2023
Cairn
Benjamin Lassauzet, « L’utopie björkienne d’une tribu humaine interconnectée », Volume !, ID : 10670/1.29c445...
Tout au long de sa carrière solo, Björk a manifesté des tendances cosmopolites marquées, ce dont témoignent ses paroles en langue anglaise, l’emprunt à des traditions musicales diverses et la participation de musiciens d’origines multiples dans ses albums. Ces collaborations et références à des traditions culturelles extra-occidentales s’associent le plus souvent à un déplacement de la perspective anthropomorphique (en supprimant la hiérarchie entre êtres humains, nature et technologie) en s’inscrivant dans une tradition païenne issue de sa propre culture islandaise, et visant pourtant à faire émerger un folklore sans peuple ( folk) apparenté.
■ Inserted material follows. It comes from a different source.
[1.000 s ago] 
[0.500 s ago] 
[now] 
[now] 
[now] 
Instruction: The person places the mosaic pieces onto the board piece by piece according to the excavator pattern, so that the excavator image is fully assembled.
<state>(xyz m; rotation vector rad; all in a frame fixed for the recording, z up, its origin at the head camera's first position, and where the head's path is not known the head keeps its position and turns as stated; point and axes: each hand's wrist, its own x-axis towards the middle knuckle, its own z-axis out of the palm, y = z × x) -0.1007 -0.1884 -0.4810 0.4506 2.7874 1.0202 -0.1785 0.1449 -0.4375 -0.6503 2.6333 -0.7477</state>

Ce faisant, Björk opère une synthèse temporelle, puisqu’elle se réfère à la fois à un état pré-civilisationnel et formule l’utopie futuriste d’une tribu humaine atteignant l’unité par un rythme commun. Non contente d’inviter son auditoire, majoritairement occidental et urbanisé, à déplacer la focale du centre vers la périphérie, en brouillant les frontières et en faisant fusionner les langages musicaux, Björk propose ainsi de franchir une étape supplémentaire, proche de la pensée écologique de Timothy Morton, qui consiste non plus seulement à mettre à bas les oppositions entre les êtres humains, mais aussi à envisager différemment celles qui opposent l’humain au vivant, le vivant à la technologie, et la pureté à l’hybridation.